Oracle’s latest patches come in the wake of a recent study by the International Oracle User Group (IOUG) in which a large number of respondents expressed serious reservations about the security of their database environments.

The report was based on a survey of database administrators and other IT managers at more than 300 companies, about one-third of which were businesses with more than 10,000 employees. One in four of the respondents said that they believe their company databases were locked down adequately against malicious attack, while 20 percent said they expected their databases to be breached in the coming year.

Most of the organizations said their greatest threat came from insiders, who either had legitimate access to databases or had managed to get access illegally. However, many of the same organizations admitted that they didn’t have controls in place for preventing this sort of access by insiders. Other security issues that were cited by the respondents included the rampant use of production data by software development teams and the continued lack of encryption of sensitive data stored in databases.
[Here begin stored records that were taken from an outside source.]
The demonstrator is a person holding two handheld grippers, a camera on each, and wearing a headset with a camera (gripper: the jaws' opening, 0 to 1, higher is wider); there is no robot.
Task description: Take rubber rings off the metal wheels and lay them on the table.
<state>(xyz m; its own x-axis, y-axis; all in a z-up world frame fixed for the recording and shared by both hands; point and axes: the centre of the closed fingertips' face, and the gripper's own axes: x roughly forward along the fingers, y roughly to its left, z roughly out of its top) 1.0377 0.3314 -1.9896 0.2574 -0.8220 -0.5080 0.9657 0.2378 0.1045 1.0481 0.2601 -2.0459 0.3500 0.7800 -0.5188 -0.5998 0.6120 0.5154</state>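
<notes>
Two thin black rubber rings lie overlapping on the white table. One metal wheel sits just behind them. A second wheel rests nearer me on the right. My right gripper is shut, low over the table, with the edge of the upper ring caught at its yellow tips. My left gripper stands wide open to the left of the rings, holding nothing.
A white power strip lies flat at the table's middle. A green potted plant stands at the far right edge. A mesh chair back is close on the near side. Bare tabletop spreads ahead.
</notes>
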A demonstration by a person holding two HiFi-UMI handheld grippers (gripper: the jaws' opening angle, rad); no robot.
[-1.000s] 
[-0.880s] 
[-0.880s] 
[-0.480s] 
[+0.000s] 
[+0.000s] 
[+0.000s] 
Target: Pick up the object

The findings were not entirely unexpected, said Ian Abramson, president of the IOUG. Though there appears to be a growing awareness of security problems, companies often face a variety of challenges when it comes to addressing them, he said. In addition to such potential issues as downtime and costs, there is also the question of who will lead the initiative to address security vulnerabilities in the database environment. While DBAs have a role by themselves, they are unlikely to have the clout needed to effect major security changes, he said.

Abramson also stressed the need for companies to implement auditing and alerting measures to ensure that insider access to databases is monitored and logged. If those with inside access to databases know their activity is being watched, there will be less of a tendency to abuse that access, he said. Many of the features needed to do this sort of auditing are already available in the database or from third parties, he said. “To me, this is what people really have to be focusing on,” he said.